Polycarbonate resins are polyesters formed from carbonic acid and diols or bisphenols. Among them, from the viewpoint of heat resistance, weather resistance, and acid resistance, it is preferably used for the aromatic polycarbonate having diphenylalkane in the molecular chain.

Polycarbonates include 2,2-bis(4-hydroxyphenyl)propane (alias bisphenol A), 2,2-bis(4-hydroxyphenyl)butane, 1,1-bis Polycarbonates derived from bisphenols such as (4-hydroxyphenyl)cyclohexane, 1,1-bis(4-hydroxyphenyl)isobutane, and 1,1-bis(4-hydroxyphenyl)ethane .

The (meth)acrylic resin may be, for example, a polymer containing methacrylate as a main monomer (containing 50% by mass or more), and preferably a copolymer obtained by copolymerizing methacrylate and other copolymerization components.

In a preferred embodiment, the (meth)acrylic resin system contains methyl methacrylate, or contains methyl methacrylate and methyl acrylate as copolymerization components.

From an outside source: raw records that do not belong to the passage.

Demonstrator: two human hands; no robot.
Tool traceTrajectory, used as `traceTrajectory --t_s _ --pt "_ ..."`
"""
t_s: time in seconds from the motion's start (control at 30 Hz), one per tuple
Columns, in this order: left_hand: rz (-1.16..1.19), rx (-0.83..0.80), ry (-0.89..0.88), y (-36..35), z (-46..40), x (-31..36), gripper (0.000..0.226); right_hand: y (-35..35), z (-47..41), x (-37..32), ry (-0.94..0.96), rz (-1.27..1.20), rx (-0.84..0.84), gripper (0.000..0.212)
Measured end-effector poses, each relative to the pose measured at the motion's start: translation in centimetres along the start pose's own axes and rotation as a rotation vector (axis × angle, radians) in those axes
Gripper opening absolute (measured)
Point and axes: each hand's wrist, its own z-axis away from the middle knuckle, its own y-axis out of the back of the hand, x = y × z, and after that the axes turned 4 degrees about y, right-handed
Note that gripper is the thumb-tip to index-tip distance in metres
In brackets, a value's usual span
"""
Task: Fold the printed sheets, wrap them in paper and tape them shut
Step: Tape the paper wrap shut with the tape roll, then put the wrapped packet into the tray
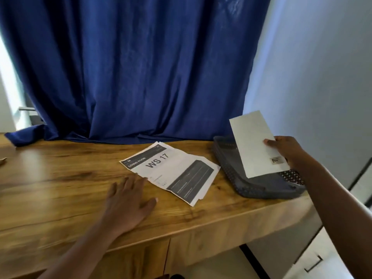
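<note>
The right hand (pixel 285 152) pinches a white folded paper (pixel 256 143) by its right edge, thumb on the face, holding it tilted above a dark grey mesh tray (pixel 251 186); a small grey mark near the paper's lower corner is too blurred to read. The tray sits at the right end of the wooden surface (pixel 60 188), close to its front-right corner and near the pale wall (pixel 322 77). The left hand (pixel 128 200) lies flat on the surface with fingers straight and spread, holding nothing, its fingertips just at the near left corner of the printed sheets (pixel 171 172). These sheets lie in a loose, slightly fanned stack at the middle of the surface, turned at an angle, between the left hand and the tray and apart from the tray. The top sheet reads "WS 17" in large letters, with "LIVING ROOM" in a dark band above it; the smaller lines and the dark block lower down cannot be read. Bare wood stretches to the left of the hand. A blue curtain (pixel 141 67) hangs along the back edge, its hem resting on the wood.
</note>
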Motion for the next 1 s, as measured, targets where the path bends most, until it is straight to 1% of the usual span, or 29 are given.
traceTrajectory --t_s 0.07,0.17,0.23,0.3,0.4,0.53,0.63,0.7,0.77,0.83,0.9,0.97,1.0 --pt "-0.026 0.029 -0.021 0.0 0.1 -0.2 0.111 0.4 -1.9 1.9 -0.083 0.078 -0.006 0.027" --pt "-0.046 0.050 -0.027 -0.5 -0.1 -0.4 0.111 0.3 -3.8 4.4 -0.227 0.248 -0.083 0.042" --pt "-0.037 0.065 -0.035 -0.8 -0.3 -0.6 0.108 0.2 -4.1 5.2 -0.296 0.331 -0.167 0.036" --pt "-0.031 0.077 -0.040 -1.0 -0.3 -0.8 0.107 0.2 -4.5 5.8 -0.355 0.342 -0.237 0.032" --pt "-0.040 0.078 -0.045 -1.0 -0.4 -0.8 0.108 0.1 -5.3 6.5 -0.410 0.343 -0.327 0.035" --pt "-0.023 0.079 -0.045 -0.8 -0.3 -0.7 0.109 -0.2 -5.7 6.9 -0.457 0.386 -0.341 0.036" --pt "-0.024 0.078 -0.039 -0.8 -0.2 -0.7 0.109 -0.4 -5.3 6.7 -0.441 0.460 -0.304 0.038" --pt "-0.024 0.085 -0.032 -0.8 -0.2 -0.7 0.107 -0.5 -5.2 5.6 -0.333 0.573 -0.225 0.034" --pt "-0.030 0.083 -0.023 -0.8 -0.2 -0.6 0.107 -0.9 -5.2 3.8 -0.128 0.719 -0.141 0.037" --pt "-0.032 0.076 -0.018 -0.9 -0.2 -0.6 0.107 -2.0 -4.5 1.5 0.064 0.699 -0.122 0.034" --pt "-0.022 0.073 -0.018 -0.8 -0.1 -0.4 0.107 -4.1 -2.2 -1.4 0.266 0.592 -0.161 0.022" --pt "-0.009 0.068 -0.016 -0.6 0.0 -0.4 0.107 -6.7 1.7 -4.5 0.417 0.474 -0.283 0.012" --pt "-0.003 0.068 -0.015 -0.6 0.1 -0.4 0.107 -8.2 3.9 -5.8 0.460 0.435 -0.371 0.013"
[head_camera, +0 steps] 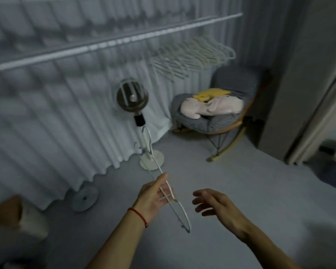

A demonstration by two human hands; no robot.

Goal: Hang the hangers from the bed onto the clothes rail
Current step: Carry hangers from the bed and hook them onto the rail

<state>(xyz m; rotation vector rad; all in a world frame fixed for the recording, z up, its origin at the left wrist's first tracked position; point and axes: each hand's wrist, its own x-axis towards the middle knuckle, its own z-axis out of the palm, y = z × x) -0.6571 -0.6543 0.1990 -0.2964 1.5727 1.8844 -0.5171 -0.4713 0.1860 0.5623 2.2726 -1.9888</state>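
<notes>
My left hand (pixel 153 195) grips white wire hangers (pixel 155 162) low in the middle of the view; their hooks point up toward the curtain and one shoulder curves down below my palm. There seem to be two hangers, though blur makes this uncertain. To the right, my right hand (pixel 213 202) is apart from them, fingers spread, holding nothing. The white clothes rail (pixel 109 42) runs diagonally across the top, in front of the curtain. Several pale hangers (pixel 192 55) hang bunched near its right end.
A standing fan (pixel 133 98) with a round base (pixel 152 160) stands by the pleated curtain (pixel 47 117). A striped rocking chair (pixel 221 117) with soft toys sits in the corner. A round rail base (pixel 85 199) rests on the floor at left. A wardrobe (pixel 299 74) stands at right.
</notes>
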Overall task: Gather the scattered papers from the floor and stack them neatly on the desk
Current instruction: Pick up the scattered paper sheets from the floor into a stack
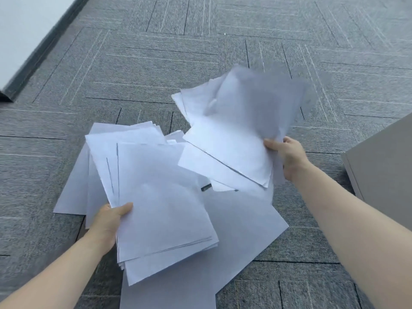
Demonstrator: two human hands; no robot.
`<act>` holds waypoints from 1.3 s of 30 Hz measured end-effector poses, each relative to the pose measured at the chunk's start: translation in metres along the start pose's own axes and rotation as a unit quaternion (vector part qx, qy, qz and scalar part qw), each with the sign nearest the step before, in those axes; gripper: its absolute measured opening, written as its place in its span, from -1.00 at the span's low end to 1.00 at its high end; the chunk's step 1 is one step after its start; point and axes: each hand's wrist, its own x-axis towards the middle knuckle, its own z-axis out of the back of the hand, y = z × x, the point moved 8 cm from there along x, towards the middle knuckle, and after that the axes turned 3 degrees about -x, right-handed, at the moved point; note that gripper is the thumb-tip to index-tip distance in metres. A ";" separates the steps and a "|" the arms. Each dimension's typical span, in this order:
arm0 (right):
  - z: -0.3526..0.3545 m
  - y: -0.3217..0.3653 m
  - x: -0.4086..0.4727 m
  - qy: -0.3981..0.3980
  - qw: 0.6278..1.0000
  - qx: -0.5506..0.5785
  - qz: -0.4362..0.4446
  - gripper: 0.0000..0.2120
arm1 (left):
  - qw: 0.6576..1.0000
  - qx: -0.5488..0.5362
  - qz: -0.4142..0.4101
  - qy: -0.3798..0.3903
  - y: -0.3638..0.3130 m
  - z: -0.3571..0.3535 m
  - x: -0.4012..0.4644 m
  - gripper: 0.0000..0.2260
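My left hand (pixel 109 224) grips a thick, uneven bundle of white papers (pixel 160 208) at its left edge, thumb on top, held above the carpet. My right hand (pixel 287 156) grips a second, fanned bundle of white papers (pixel 231 134) at its lower right corner; its far sheets are blurred. Under both bundles more loose white sheets (pixel 243 221) lie on the grey carpet, partly hidden. The desk's top is out of sight.
Grey patterned carpet tiles (pixel 156 70) cover the floor. A beige cabinet or desk side (pixel 383 168) stands at the right edge, close to my right forearm. A white wall with a dark skirting (pixel 33 56) runs along the upper left.
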 end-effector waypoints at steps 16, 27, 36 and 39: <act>-0.101 -0.121 -0.052 0.148 0.967 -0.196 -0.064 -0.90 | 0.996 0.026 0.035 0.072 0.013 -0.026 -0.010 -0.76; -0.126 -0.117 -0.064 0.134 0.889 -0.437 0.009 -0.71 | 0.994 0.089 0.050 0.046 0.019 -0.007 -0.003 -0.80; -0.136 -0.096 -0.051 0.038 0.818 -0.571 0.064 -0.60 | 0.999 0.003 0.017 -0.042 -0.002 0.075 -0.004 -0.82; -0.156 -0.093 -0.049 0.035 0.798 -0.598 0.070 -0.38 | 0.997 -0.022 0.007 -0.072 -0.008 0.105 -0.011 -0.81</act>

Other copolymerization components other than methyl acrylate include, for example, ethyl methacrylate, n-, iso- or tert-butyl methacrylate, cyclohexyl methacrylate, phenyl methacrylate, methyl methacrylate Methacrylates other than methyl methacrylate, such as benzyl acrylate, 2-ethylhexyl methacrylate, 2-hydroxyethyl methacrylate, etc.; ethyl acrylate, n-, iso- or tert-butyl acrylate , acrylates such as cyclohexyl acrylate, phenyl acrylate, benzyl acrylate, 2-ethylhexyl acrylate, 2-hydroxyethyl acrylate, etc.; 2-(hydroxymethyl) acrylate, 2-(1- Hydroxyalkyl acrylates such as hydroxyethyl) methyl acrylate, 2-(hydroxymethyl) ethyl acrylate, n-, iso- or tert-butyl 2-(hydroxymethyl) acrylate, etc.; unsaturated methacrylic acid, acrylic acid, etc. Acids; halogenated styrenes such as chlorostyrene and bromostyrene; substituted styrenes such as vinyltoluene and α-methylstyrene; unsaturated nitriles such as acrylonitrile and methacrylonitrile; maleic anhydride, citracone Unsaturated acid anhydrides such as acid anhydrides; unsaturated imines such as phenylmaleimide, cyclohexylmaleimide, etc.; monofunctional monomers.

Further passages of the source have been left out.